▶ What to work on
Return the listing in full. Keep every word as it stands.

============

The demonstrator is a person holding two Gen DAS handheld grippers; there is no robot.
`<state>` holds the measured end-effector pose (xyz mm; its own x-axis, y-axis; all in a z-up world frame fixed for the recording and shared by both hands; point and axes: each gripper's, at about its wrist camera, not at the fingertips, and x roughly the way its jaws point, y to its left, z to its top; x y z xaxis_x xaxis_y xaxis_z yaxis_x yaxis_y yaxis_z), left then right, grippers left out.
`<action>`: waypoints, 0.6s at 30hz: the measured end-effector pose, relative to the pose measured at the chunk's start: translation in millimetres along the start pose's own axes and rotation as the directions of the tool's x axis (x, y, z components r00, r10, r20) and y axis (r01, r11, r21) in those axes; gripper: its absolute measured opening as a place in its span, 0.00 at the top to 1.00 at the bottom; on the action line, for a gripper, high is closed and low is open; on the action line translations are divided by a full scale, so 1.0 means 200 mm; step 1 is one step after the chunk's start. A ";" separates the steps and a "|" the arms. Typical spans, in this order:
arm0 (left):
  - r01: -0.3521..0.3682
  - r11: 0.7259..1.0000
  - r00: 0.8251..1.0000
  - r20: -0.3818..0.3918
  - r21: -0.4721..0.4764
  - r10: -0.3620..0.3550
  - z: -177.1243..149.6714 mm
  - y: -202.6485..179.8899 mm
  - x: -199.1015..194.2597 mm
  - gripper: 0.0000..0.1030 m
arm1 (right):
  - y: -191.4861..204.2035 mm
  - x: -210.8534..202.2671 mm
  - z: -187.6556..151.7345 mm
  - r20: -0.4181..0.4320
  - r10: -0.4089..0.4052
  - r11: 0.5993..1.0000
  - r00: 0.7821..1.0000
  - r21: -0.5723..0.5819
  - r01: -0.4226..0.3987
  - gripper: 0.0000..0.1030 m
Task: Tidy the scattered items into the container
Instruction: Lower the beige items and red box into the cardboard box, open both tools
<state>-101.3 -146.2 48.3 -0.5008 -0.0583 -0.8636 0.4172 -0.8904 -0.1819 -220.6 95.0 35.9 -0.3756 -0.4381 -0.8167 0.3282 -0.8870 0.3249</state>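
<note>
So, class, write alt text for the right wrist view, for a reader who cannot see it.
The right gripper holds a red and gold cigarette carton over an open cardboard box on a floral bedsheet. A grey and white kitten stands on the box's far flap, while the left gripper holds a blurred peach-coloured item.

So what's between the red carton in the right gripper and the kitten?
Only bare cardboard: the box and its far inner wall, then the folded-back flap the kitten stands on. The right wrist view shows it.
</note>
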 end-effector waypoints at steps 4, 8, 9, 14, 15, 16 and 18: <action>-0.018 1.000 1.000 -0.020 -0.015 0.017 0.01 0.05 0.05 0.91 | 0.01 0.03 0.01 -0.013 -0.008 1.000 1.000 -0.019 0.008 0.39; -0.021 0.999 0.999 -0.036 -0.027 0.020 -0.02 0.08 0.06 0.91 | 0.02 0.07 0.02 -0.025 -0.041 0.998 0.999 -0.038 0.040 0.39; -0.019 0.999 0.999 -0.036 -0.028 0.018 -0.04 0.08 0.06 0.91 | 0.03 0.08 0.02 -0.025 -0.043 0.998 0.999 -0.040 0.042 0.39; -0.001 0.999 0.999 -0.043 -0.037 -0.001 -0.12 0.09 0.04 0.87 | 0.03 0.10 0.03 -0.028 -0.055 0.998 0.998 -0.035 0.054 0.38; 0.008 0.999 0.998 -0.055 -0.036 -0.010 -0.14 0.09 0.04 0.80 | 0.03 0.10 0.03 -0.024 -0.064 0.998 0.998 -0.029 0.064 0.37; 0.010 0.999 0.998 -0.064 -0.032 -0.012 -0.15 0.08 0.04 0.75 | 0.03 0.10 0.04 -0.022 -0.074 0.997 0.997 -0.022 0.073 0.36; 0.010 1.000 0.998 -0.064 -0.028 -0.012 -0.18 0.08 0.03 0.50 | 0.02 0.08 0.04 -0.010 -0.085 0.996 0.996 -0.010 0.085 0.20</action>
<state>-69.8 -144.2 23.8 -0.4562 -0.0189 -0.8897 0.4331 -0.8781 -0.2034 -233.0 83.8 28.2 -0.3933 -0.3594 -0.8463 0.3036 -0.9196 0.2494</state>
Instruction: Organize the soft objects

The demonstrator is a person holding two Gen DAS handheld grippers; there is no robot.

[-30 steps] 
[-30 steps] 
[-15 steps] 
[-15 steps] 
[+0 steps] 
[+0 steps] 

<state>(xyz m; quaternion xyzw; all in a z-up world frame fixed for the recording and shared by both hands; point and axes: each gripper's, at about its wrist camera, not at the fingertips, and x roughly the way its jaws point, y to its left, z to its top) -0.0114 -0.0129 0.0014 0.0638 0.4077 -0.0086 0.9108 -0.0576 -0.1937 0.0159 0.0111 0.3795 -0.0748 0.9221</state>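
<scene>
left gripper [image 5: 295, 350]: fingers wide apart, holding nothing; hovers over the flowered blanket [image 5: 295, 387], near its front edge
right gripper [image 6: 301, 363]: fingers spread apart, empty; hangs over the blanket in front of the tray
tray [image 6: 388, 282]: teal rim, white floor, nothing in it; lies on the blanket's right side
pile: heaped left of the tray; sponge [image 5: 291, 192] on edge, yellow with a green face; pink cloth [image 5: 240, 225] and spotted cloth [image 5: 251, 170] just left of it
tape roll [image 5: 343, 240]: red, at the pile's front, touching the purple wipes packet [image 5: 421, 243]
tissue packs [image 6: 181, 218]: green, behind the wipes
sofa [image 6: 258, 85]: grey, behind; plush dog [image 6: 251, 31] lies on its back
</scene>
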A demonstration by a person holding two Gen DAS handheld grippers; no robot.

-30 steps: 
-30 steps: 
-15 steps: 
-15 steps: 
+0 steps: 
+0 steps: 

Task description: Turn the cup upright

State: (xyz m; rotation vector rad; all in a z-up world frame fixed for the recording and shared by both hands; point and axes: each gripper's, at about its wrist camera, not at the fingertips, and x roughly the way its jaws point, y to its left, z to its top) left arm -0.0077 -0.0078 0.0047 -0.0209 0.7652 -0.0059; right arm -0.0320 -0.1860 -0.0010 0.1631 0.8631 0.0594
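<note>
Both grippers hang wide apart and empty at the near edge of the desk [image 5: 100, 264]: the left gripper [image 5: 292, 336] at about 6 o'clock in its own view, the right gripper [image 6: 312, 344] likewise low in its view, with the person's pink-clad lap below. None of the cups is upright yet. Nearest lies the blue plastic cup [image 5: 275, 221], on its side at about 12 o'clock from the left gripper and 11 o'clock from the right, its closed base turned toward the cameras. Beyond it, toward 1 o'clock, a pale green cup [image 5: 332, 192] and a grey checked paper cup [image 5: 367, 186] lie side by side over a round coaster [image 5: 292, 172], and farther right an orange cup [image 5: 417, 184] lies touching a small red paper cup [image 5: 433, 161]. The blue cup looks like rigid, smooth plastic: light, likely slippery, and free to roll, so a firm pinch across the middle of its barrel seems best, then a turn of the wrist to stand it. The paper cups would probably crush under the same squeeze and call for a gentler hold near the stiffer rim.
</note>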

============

▶ Output of the task
The demonstrator is a person holding two Gen DAS handheld grippers; there is no robot.
`<state>` holds the measured end-effector pose (xyz mm; its own x-axis, y-axis; all in a z-up world frame fixed for the recording and shared by both hands; point and axes: each gripper's, at about its wrist camera, not at the fingertips, and x roughly the way its jaws point, y to its left, z to its top; x y z xaxis_x xaxis_y xaxis_z yaxis_x yaxis_y yaxis_z), left then right, grippers left out.
`<action>`: waypoints, 0.6s at 30hz: the measured end-effector pose, relative to the pose measured at the chunk's start: translation in millimetres along the start pose's own axes and rotation as the directions of the tool's x axis (x, y, z components r00, r10, r20) and y axis (r01, r11, r21) in those axes; gripper: its absolute measured opening as a place in its span, 0.00 at the top to 1.00 at the bottom; on the action line, for a gripper, high is closed and low is open; on the action line translations are divided by a full scale, so 1.0 means 200 mm; step 1 is one step after the chunk's start. A ";" separates the steps and a "|" the arms. Typical spans, in this order:
arm0 (left):
  - r01: -0.3521..0.3682
  - r11: 0.7259..1.0000
  - r00: 0.8251..1.0000
  - r20: -0.3818..0.3918
  - r21: -0.4721..0.4764
  - r10: -0.3620..0.3550
  - z: -177.1243..149.6714 mm
  - y: -202.6485..179.8899 mm
  - x: -199.1015..194.2597 mm
  - gripper: 0.0000..0.1030 m
arm1 (right):
  - y: -191.4861..204.2035 mm
  - x: -210.8534..202.2671 mm
  - z: -187.6556..151.7345 mm
  - r20: -0.4181..0.4320
  - r10: -0.4089..0.4052
  - r11: 0.5993..1.0000
  - r00: 0.7821..1.0000
  - r21: -0.5723..0.5819
  - r01: -0.4226..0.3987
  - gripper: 0.0000..0.1030 m
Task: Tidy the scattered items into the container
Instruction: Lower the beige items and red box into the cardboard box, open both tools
<state>-101.3 -146.2 48.3 -0.5008 -0.0583 -0.8636 0.4172 -0.8904 -0.1819 -220.6 95.0 35.9 -0.3756 -0.4381 -0.8167 0.3282 -0.8870 0.3249</state>
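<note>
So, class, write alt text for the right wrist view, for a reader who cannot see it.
The right gripper holds a red and gold cigarette carton over an open cardboard box on a floral bedsheet. A grey and white kitten stands on the box's far flap, while the left gripper holds a blurred peach-coloured item.

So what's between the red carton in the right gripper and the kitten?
Only bare cardboard: the box and its far inner wall, then the folded-back flap the kitten stands on. The right wrist view shows it.
</note>
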 end-effector waypoints at steps 4, 8, 9, 14, 15, 16 and 18: <action>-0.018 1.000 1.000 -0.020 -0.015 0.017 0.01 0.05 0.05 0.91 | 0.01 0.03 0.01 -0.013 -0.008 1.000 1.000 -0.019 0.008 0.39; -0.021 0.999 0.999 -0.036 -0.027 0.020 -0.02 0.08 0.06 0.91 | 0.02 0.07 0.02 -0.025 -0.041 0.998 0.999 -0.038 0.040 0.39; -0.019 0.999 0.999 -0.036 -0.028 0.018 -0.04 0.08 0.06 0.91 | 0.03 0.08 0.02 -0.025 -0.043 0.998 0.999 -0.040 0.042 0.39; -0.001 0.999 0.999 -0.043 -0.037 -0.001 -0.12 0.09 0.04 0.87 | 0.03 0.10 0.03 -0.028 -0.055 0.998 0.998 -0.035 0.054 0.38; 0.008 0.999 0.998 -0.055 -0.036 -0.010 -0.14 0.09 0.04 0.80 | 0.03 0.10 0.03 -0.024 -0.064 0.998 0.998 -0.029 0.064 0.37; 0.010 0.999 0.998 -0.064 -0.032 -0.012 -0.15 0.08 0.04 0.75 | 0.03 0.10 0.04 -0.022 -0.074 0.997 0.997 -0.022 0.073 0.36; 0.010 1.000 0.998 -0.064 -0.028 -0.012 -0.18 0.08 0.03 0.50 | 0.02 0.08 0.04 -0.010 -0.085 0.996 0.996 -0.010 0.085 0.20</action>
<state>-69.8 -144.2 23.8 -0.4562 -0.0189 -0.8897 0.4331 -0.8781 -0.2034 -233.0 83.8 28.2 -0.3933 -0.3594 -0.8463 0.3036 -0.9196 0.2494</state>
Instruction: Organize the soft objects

The demonstrator is a person holding two Gen DAS handheld grippers; there is no robot.

[-30 steps] 
[-30 steps] 
[-15 steps] 
[-15 steps] 
[+0 steps] 
[+0 steps] 

<state>(xyz m; quaternion xyzw; all in a z-up world frame fixed for the recording and shared by both hands; point and axes: each gripper's, at about its wrist camera, not at the fingertips, and x roughly the way its jaws point, y to its left, z to its top) -0.0114 -0.0129 0.0014 0.0638 0.4077 -0.0086 0.9108 -0.0576 -0.1937 0.0159 0.0111 0.3795 -0.0748 0.9221</state>
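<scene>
left gripper [image 5: 295, 350]: fingers wide apart, holding nothing; hovers over the flowered blanket [image 5: 295, 387], near its front edge
right gripper [image 6: 301, 363]: fingers spread apart, empty; hangs over the blanket in front of the tray
tray [image 6: 388, 282]: teal rim, white floor, nothing in it; lies on the blanket's right side
pile: heaped left of the tray; sponge [image 5: 291, 192] on edge, yellow with a green face; pink cloth [image 5: 240, 225] and spotted cloth [image 5: 251, 170] just left of it
tape roll [image 5: 343, 240]: red, at the pile's front, touching the purple wipes packet [image 5: 421, 243]
tissue packs [image 6: 181, 218]: green, behind the wipes
sofa [image 6: 258, 85]: grey, behind; plush dog [image 6: 251, 31] lies on its back
</scene>
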A demonstration by a person holding two Gen DAS handheld grippers; no robot.

-30 steps: 
-30 steps: 
-15 steps: 
-15 steps: 
+0 steps: 
+0 steps: 

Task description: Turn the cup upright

State: (xyz m; rotation vector rad; all in a z-up world frame fixed for the recording and shared by both hands; point and axes: each gripper's, at about its wrist camera, not at the fingertips, and x roughly the way its jaws point, y to its left, z to its top) left arm -0.0077 -0.0078 0.0047 -0.0209 0.7652 -0.0059; right arm -0.0320 -0.1860 -0.0010 0.1631 0.8631 0.0594
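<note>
Both grippers hang wide apart and empty at the near edge of the desk [image 5: 100, 264]: the left gripper [image 5: 292, 336] at about 6 o'clock in its own view, the right gripper [image 6: 312, 344] likewise low in its view, with the person's pink-clad lap below. None of the cups is upright yet. Nearest lies the blue plastic cup [image 5: 275, 221], on its side at about 12 o'clock from the left gripper and 11 o'clock from the right, its closed base turned toward the cameras. Beyond it, toward 1 o'clock, a pale green cup [image 5: 332, 192] and a grey checked paper cup [image 5: 367, 186] lie side by side over a round coaster [image 5: 292, 172], and farther right an orange cup [image 5: 417, 184] lies touching a small red paper cup [image 5: 433, 161]. The blue cup looks like rigid, smooth plastic: light, likely slippery, and free to roll, so a firm pinch across the middle of its barrel seems best, then a turn of the wrist to stand it. The paper cups would probably crush under the same squeeze and call for a gentler hold near the stiffer rim.
</note>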

No more output is required.